La richiesta è quella di una moratoria, in attesa dell’approvazione definitiva del Pitesai. Una bozza di piano scritta dal ministero ci sarebbe anche, ma è così fumosa da non incidere. Perché da un lato non presenta una data per lo stop alle estrazioni di gas, e dall’altro contiene un riferimento al Ccs. Un modo per assicurargli un futuro funzionamento pubblico?

Anche per questo gli attivisti di Greenpeace sono saliti ieri mattina sulla piattaforma marina di Eni a Ravenna, nei fatti una trivella per estrarre il gas presente sotto il mare, e hanno esposto un grande striscione con il messaggio: «Basta bugie di Eni, nascondere CO2 non salva il clima». Si parla ovviamente del Ccs, il progetto che Eni vorrebbe realizzare proprio a Ravenna riutilizzando le sue piattaforme estrattive destinate nel breve periodo alla dismissione. L’idea è quella di catturare la CO2 prodotta dalle industrie e nasconderla sotto il mare nei giacimenti esausti. Un progetto costoso e inefficace, secondo molti scienziati, eppure costantemente nell’agenda delle istituzioni.

«Progetti come il CCS sono solo un pretesto per continuare a estrarre e bruciare gas fossile e non devono essere finanziati con le tasse di italiane e italiani. Il Presidente Draghi dica chiaramente se l’Italia vuole puntare sulle rinnovabili, bloccate da anni, o su false soluzioni come il Ccs e il gas fossile», ha chiesto Luca Iacoboni, responsabile energia e clima di Greenpeace. Di sicuro c’è che il gas piace all’industria (e non solo), radunata a Ravenna per Med Energy Conference. C’erano i ministri del petrolio di Egitto, Libia e Cipro, rappresentanti delle aziende petrolifere di Stato di Algeria e Libia, della francese Total oltre ovviamente a personale di Eni, Snam e Saipem.

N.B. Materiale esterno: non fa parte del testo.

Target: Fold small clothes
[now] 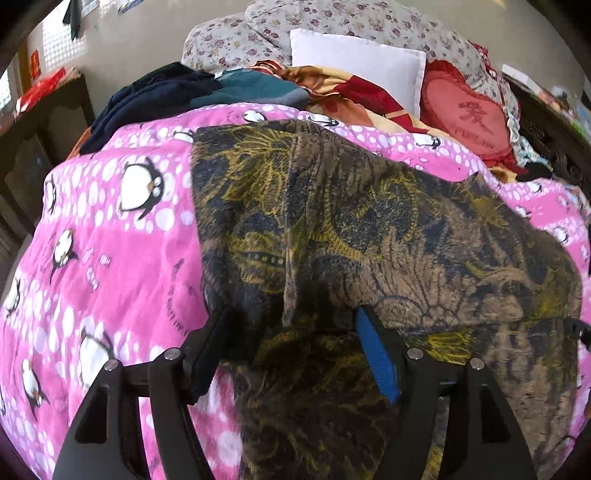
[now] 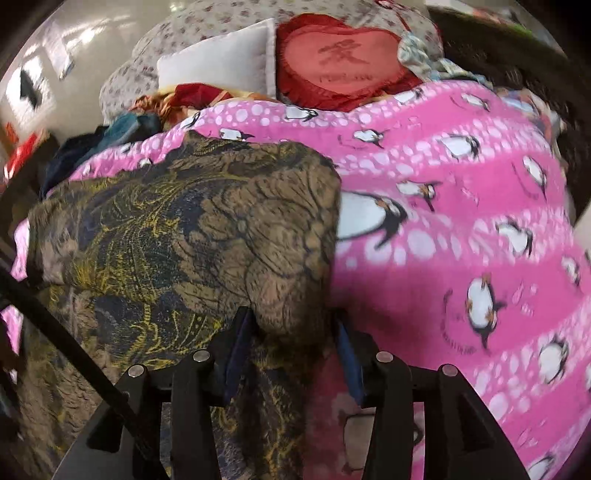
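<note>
Nearest, the left tongs [image 1: 291, 332] and right tongs [image 2: 291, 325] stand open around folds of the patterned garment [image 1: 369, 229]. It lies half-folded on the pink penguin blanket [image 1: 122, 258]; more folding looks left. Pillows [image 1: 354, 62] sit far.

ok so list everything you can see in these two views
patterned garment: 1, brown, navy and yellow print, on the quilt, partly folded over
penguin quilt: 1, pink with white dots, covers the bed
white pillow: 1, behind the quilt
heart cushion: 1, red, beside the white pillow
floral bedding: 1, pale with small flowers, at the back
dark clothes pile: navy and teal, rear left
left gripper: 1, black, fingers spread, cloth between them
right gripper: 1, black, fingers spread around a fold of the garment
</note>
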Tool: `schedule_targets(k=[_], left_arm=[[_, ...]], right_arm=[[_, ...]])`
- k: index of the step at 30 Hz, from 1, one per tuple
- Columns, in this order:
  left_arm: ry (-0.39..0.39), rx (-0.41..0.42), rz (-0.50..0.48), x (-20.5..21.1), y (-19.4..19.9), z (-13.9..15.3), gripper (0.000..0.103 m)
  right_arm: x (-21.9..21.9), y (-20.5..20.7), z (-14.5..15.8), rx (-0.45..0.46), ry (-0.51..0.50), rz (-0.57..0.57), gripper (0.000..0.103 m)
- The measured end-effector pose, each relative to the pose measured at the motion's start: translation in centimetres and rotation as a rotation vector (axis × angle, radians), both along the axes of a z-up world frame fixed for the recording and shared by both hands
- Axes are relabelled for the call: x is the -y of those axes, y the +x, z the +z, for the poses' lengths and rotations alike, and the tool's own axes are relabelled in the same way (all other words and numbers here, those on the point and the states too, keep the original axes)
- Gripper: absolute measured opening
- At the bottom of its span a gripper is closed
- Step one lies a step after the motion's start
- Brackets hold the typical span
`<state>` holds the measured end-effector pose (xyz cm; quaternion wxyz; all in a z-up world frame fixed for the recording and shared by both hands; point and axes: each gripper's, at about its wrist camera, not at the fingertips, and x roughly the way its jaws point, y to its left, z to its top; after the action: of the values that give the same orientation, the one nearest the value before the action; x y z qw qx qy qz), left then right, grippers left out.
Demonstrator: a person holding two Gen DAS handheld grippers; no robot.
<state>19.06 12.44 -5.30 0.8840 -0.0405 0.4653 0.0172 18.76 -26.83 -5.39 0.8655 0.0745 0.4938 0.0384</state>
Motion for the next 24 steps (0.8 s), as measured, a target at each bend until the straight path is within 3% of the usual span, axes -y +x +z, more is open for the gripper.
schedule_targets(k=[2,6,10,14,18,21,24], left_arm=[[-0.028,0.008,-0.016,-0.4,-1.3,1.1,0.069],[-0.059,0.015,-0.047,-1.0,-4.7,2.7,0.07],[-0.102,-0.013,-0.103,-1.2,-8.8,3.6,0.076],[-0.094,-0.009,-0.157,-1.2,-13.3,4.5,0.081],[-0.096,-0.05,-0.201,-1.2,-18.0,4.4,0.086],[-0.084,-0.089,-0.212,-1.2,-20.9,3.4,0.086],[-0.099,-0.119,-0.185,-2.0,-23.3,2.1,0.086]], right_arm=[[0.0,-1.9,1.6,0.02,0.029,0.046,0.049],[0.6,-6.8,5.3,0.049,-0.037,0.089,0.068],[2.6,-11.8,8.6,0.054,-0.015,0.074,0.072],[4.3,-17.6,12.0,0.071,-0.046,0.07,0.075],[5.8,-23.0,14.9,0.084,-0.053,0.078,0.09],[5.7,-25.6,14.6,0.087,-0.038,0.11,0.094],[4.5,-26.7,10.6,0.019,0.021,0.156,0.094]])
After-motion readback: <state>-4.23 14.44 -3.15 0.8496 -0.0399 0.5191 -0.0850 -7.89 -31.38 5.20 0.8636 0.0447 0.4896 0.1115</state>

Nel convegno non si è parlato di «zero carbon», ma di «low carbon future», e per abbattere le emissioni si è citato più volte l’idrogeno blu (quello ottenuto attraverso il gas e non, come invece chiedono gli ambientalisti, con fonti rinnovabili pulite come vento e solare) in combinazione col Ccs. Un modo per tenere in vita le reti di distribuzione, le vecchie piattaforme e l’economia legata al gas (definito una «fonte ponte» da «sviluppare ulteriormente» in attesa delle energie rinnovabili), e creare nello stesso tempo discariche sotterranee marine di CO2 per poter affermare di avere abbattute le emissioni.